There has been a mixed reaction among the profession in response to a consultation on draft changes to the national NHS job profiles for nursing and midwifery.

The NHS Staff Council’s job evaluation group (JEG) is currently leading a consultation, which closes on 30 June, on revisions to the job evaluation matching profiles for bands 4,5 and 6.

“It is absolutely clear that we find our members far closer to a level of moral distress in doing their job than they’ve ever been”

Phillip Coghill

Some nurses have welcomed the proposed changes, arguing that they better reflect the level at which nurses in each band are working, while others think adding additional responsibilities to certain bands will make it harder for nurses to be remunerated for their work.

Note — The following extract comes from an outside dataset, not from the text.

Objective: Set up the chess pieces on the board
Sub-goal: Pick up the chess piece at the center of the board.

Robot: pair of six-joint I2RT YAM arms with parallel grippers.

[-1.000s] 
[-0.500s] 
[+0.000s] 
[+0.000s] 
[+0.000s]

The NHS job evaluation scheme makes sure that all jobs advertised in the health service are matched to nationally evaluated profiles.

The profiles are supposed to reflect the knowledge, skills and responsibilities for common roles in the NHS.

Nearly all NHS jobs are matched with a national profile when they are created.

Where jobs cannot be matched to a profile, a full evaluation must be undertaken locally to determine pay banding.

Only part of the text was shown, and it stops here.